В ту ночь она уж, е твердо знала, что Он – это суеверие.
Потом они часто с мамой убегали на ночные улицы и катались в ночных трамваях. У них были свои излюбленные маршруты и план на всю ночь до рассвета. Когда серый рассвет начинал разгонять ночную тьму, они возвращались домой. Тихо открывали дверь, на цыпочках пробирались через прихожую, вместе торопливо ложились в постель в ее комнате и тесно прижимались друг к другу. Отец давно уже спал, чаще всего положив голову на кухонный стол или в одежде и обуви на кровати в спальне.
Однажды ночью они в трамвае поехали на край города, прошли по аллее к морю и любовались восходом солнца. Они сидели на остатках бетонного волнореза рядом с кучами щебня, окружающими здание старой сетевязальной фабрики, которая уже много лет пугала руинами ветшающих стен. Когда-то, еще до того, как рядом с верфью появился комбинат, тут был рыбацкий порт. Об этом месте им рассказал вагоновожатый, который хорошо их знал, потому что часто ездил с ними по Ростоку. Он остановил трамвай, хотя остановки там не было, у начала приморской аллеи и пообещал подождать их. Той ночью они возвратились домой позже, чем обычно. Когда она заснула, как всегда прижавшись к маме, это случилось с ней в первый раз. Именно в ту ночь она впервые ненадолго умерла во сне. Ей было тогда восемь лет.

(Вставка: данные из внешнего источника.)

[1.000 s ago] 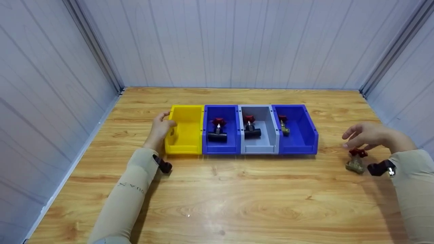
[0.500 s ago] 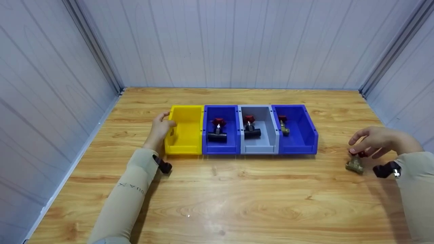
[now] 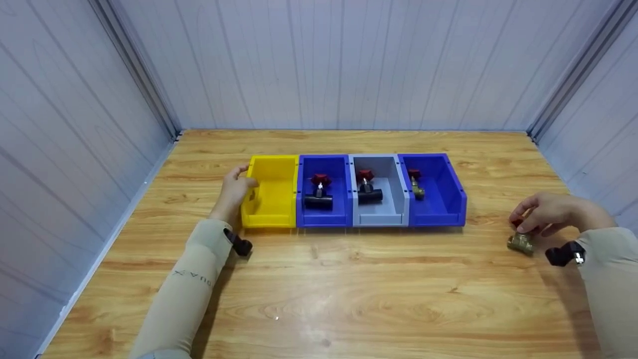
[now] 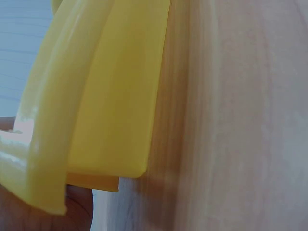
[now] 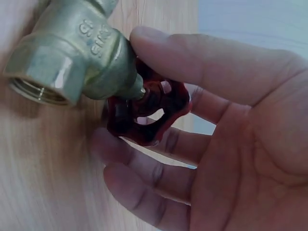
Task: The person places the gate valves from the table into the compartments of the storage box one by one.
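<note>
At the right of the table, my right hand [image 3: 556, 212] grips the red handwheel [image 5: 149, 113] of a brass valve [image 3: 521, 243]. In the right wrist view the thumb lies on one side of the wheel and the fingers curl round the other, with the brass body [image 5: 82, 57] pointing away from the palm. My left hand [image 3: 233, 193] holds the left wall of a yellow bin [image 3: 271, 219], thumb over the rim on the inner side. In the left wrist view that bin's yellow wall [image 4: 115, 106] hides most of the hand.
Beside the yellow bin stand a blue bin [image 3: 326, 220], a grey bin [image 3: 381, 219] and another blue bin [image 3: 438, 220] in a row. Black valves with red handwheels [image 3: 319, 201] [image 3: 371, 196] lie in the first two, a brass valve [image 3: 417, 191] in the last.
My right hand has come down from above the brass valve and taken hold of its red handwheel. The valve stands where it was; my left hand has stayed on the yellow bin.
</note>
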The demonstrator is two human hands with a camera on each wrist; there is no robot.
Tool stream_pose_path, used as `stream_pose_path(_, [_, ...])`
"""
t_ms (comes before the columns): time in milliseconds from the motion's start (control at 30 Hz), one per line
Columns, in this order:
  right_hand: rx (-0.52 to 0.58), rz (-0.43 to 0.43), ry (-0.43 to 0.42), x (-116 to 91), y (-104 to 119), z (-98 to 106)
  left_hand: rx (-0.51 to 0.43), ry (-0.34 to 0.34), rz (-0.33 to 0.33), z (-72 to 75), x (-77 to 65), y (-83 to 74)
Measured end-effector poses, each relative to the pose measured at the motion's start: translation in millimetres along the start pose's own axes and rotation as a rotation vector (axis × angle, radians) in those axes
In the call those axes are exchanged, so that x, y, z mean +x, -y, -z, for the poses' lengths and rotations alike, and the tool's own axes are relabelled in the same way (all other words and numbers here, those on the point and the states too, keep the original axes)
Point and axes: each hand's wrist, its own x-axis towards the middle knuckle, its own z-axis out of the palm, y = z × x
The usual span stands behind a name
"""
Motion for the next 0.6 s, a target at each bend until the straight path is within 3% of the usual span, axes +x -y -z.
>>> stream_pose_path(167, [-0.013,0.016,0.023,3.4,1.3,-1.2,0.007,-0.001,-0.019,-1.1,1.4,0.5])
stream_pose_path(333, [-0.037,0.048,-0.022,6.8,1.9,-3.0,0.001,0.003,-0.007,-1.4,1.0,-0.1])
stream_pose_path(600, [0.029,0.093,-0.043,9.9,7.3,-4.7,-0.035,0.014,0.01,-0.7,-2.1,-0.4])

Матильда знает, что никогда не проведет ночь ни с одним мужчиной. Никогда.
Это слово на нее уже не действует. Ей давно известно, что почти каждое «никогда» можно как-то обойти. Если бы не так, она умерла бы еще в детстве, а вчера ей исполнилось двадцать четыре года.

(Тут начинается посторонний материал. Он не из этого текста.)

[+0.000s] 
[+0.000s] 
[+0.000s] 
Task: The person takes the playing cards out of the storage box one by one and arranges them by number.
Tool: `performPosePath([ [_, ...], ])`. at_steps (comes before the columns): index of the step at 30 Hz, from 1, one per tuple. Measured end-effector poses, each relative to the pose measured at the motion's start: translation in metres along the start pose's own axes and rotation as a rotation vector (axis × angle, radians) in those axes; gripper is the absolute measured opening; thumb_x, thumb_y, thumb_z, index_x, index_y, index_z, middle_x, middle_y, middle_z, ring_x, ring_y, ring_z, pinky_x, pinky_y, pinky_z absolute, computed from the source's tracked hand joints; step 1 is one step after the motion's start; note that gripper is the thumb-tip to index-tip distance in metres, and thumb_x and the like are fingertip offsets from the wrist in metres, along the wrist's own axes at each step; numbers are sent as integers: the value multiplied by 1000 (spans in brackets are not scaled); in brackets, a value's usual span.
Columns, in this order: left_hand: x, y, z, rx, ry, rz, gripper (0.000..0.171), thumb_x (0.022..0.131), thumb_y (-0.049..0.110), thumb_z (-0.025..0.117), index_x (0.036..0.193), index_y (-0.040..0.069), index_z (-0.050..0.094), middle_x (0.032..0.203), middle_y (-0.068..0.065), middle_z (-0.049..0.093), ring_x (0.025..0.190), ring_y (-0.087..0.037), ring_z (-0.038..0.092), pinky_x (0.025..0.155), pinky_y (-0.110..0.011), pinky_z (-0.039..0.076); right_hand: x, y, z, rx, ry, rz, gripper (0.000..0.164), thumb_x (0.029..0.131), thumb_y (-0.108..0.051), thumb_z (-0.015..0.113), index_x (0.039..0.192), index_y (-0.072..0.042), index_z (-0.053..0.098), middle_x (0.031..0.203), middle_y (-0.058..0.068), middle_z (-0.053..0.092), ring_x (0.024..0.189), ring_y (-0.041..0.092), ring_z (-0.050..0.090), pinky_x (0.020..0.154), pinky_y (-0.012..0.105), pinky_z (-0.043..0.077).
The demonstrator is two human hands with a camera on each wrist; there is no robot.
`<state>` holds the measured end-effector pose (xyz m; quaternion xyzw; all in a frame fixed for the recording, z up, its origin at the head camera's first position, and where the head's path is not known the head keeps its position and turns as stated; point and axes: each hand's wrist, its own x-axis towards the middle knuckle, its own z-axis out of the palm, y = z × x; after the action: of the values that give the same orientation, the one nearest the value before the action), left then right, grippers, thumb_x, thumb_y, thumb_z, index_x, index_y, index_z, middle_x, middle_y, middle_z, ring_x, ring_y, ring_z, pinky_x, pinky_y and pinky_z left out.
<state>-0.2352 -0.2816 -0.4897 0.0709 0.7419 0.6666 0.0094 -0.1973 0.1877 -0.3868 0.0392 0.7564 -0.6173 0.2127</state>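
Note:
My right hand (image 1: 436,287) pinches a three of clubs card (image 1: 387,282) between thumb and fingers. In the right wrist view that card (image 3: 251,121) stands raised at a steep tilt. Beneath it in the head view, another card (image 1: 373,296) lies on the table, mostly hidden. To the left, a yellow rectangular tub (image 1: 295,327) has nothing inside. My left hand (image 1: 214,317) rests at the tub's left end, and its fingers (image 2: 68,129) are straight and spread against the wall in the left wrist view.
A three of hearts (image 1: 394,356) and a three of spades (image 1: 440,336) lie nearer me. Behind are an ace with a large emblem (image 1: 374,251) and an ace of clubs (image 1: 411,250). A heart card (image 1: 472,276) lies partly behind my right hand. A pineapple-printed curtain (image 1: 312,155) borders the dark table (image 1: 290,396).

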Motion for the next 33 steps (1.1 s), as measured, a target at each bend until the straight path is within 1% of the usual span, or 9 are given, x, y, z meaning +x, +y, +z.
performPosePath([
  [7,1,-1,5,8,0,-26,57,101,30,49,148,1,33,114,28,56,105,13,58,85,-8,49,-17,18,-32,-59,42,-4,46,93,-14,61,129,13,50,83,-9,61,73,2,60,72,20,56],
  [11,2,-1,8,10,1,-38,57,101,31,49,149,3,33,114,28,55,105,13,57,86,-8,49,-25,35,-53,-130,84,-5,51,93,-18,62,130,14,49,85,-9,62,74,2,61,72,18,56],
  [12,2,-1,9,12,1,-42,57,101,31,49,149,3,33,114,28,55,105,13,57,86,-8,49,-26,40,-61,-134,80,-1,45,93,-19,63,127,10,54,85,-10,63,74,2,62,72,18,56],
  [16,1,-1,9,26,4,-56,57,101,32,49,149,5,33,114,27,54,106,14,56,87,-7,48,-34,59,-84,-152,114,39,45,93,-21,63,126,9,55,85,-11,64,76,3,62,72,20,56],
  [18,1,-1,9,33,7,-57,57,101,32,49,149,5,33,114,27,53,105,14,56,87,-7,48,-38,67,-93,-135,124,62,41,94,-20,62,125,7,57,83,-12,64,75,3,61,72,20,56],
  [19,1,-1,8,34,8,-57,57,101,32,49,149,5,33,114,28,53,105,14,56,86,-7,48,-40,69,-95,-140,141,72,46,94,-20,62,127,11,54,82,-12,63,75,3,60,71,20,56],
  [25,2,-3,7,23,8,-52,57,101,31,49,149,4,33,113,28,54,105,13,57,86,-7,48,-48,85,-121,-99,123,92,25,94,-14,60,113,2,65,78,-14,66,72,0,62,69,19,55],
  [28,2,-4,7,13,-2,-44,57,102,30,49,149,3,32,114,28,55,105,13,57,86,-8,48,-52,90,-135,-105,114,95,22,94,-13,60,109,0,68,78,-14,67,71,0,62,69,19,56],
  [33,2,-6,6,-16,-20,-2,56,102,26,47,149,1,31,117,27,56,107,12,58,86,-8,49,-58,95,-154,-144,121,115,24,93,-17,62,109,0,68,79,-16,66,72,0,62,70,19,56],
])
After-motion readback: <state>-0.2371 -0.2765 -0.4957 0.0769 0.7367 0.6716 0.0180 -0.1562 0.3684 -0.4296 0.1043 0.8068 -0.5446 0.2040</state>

Кроме того, почему дни с мужчиной не могут быть прекраснее, чем ночи?!
Она ненавидит ночи. Не выносит закатов, темноты и Большой Медведицы перед жарким днем. Дни всегда прекраснее, чем ночи. Ночи никогда такими не будут.
Никогда.
Когда наберется несколько «никогда», то еще одно уже не производит никакого впечатления.
За исключением одного.
Единственного никогда, которое она не может себе представить.
Того, что Якоб больше никогда не смог бы прийти к ней вечером.

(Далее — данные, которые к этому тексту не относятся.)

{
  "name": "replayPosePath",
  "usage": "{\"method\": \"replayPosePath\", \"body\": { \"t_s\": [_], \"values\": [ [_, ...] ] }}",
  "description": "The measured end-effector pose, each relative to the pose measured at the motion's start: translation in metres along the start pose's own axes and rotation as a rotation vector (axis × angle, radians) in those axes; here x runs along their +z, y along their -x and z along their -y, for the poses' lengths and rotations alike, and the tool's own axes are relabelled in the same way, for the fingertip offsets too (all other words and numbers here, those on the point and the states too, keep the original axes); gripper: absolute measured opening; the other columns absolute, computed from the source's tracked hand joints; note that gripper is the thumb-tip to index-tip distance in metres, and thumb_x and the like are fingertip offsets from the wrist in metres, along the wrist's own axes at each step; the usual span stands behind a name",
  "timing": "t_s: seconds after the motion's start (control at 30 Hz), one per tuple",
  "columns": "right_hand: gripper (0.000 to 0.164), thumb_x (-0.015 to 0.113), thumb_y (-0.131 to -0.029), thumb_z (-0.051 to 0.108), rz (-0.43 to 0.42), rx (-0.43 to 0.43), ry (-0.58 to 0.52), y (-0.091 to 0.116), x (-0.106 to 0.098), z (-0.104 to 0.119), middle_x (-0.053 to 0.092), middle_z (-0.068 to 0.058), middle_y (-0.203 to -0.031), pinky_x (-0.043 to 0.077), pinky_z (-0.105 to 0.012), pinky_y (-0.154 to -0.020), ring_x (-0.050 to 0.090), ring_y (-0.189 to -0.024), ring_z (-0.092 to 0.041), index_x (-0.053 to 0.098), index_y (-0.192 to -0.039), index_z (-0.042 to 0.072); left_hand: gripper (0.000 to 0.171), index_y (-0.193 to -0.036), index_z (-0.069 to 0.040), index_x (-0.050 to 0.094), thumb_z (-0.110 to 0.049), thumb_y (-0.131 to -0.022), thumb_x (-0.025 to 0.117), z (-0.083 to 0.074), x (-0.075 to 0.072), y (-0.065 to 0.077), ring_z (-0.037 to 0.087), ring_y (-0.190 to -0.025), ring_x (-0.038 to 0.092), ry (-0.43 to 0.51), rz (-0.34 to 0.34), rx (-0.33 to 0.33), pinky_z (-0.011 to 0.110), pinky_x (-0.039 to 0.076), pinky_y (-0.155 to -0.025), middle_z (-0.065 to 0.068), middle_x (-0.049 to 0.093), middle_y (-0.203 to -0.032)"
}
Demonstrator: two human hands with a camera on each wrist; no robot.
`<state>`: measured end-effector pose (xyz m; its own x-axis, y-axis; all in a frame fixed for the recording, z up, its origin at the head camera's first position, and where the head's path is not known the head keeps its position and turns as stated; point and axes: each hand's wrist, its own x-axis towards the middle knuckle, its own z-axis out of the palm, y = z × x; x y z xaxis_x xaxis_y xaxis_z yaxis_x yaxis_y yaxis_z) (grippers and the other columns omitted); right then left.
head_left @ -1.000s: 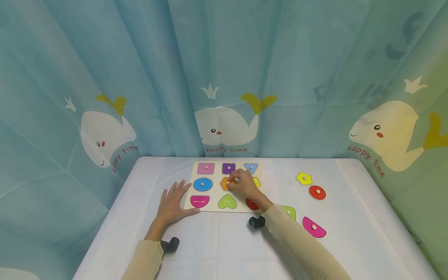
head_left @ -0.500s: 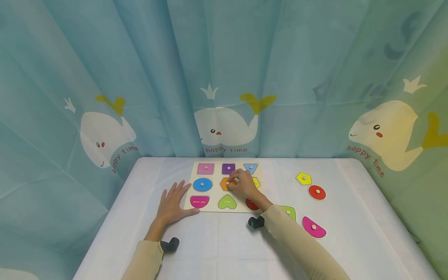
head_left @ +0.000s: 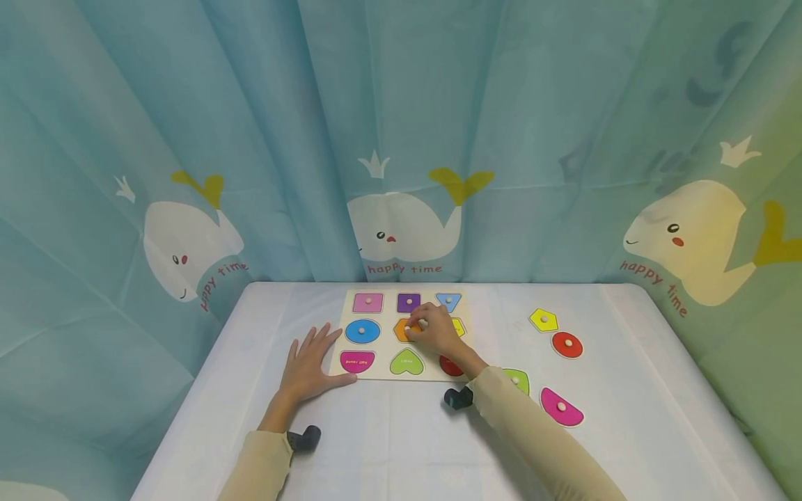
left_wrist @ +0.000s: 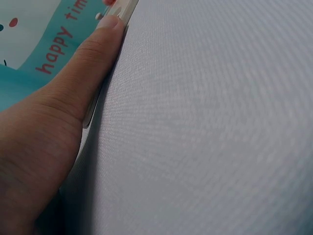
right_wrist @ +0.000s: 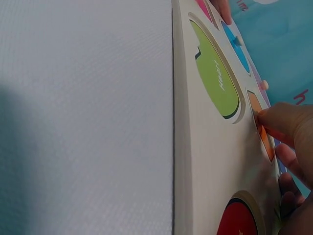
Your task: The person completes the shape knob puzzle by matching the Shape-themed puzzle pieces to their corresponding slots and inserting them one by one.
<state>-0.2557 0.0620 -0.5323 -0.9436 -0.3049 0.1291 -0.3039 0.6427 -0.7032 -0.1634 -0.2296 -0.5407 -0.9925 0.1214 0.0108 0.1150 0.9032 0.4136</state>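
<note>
A cream shape-puzzle board (head_left: 383,348) lies near the back of the table. My right hand (head_left: 438,331) pinches the knob of the orange hexagon piece (right_wrist: 266,142), which sits in its slot at the board's middle. Spread fingers of my left hand (head_left: 307,369) rest at the board's left edge, its thumb (left_wrist: 93,54) along the near left corner. Knobbed pink, purple, light blue and blue pieces fill other slots. The half-round, heart (right_wrist: 215,73) and red (right_wrist: 237,220) slots show printed bottoms without knobs; the yellow one is partly hidden behind my right hand.
Right of the board lie a yellow pentagon (head_left: 544,320), a red round piece (head_left: 567,345) and a magenta half-round (head_left: 557,410). The green heart piece (head_left: 517,378) is partly covered by my right sleeve (head_left: 532,431). A blue whale-print curtain (head_left: 520,236) hangs behind the table.
</note>
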Motion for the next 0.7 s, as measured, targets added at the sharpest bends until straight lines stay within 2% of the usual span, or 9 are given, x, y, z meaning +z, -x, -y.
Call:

Якоб – это самое важное. Якоб засыпает с ней, а когда она просыпается, сидит рядом с ней.
Якоб говорит ей, что она должна повернуться на другой бок. Напоминает, чтобы она положила ладони вдоль тела. Якоб закрывает глаза, когда она снимает лифчик и трусики и надевает ночную рубашку или пижаму.
Якоб открывает и закрывает окна в спальне. Якоб следит, чтобы лампочка на ее ночном столике всегда была включена. И у него всегда есть запасная лампа.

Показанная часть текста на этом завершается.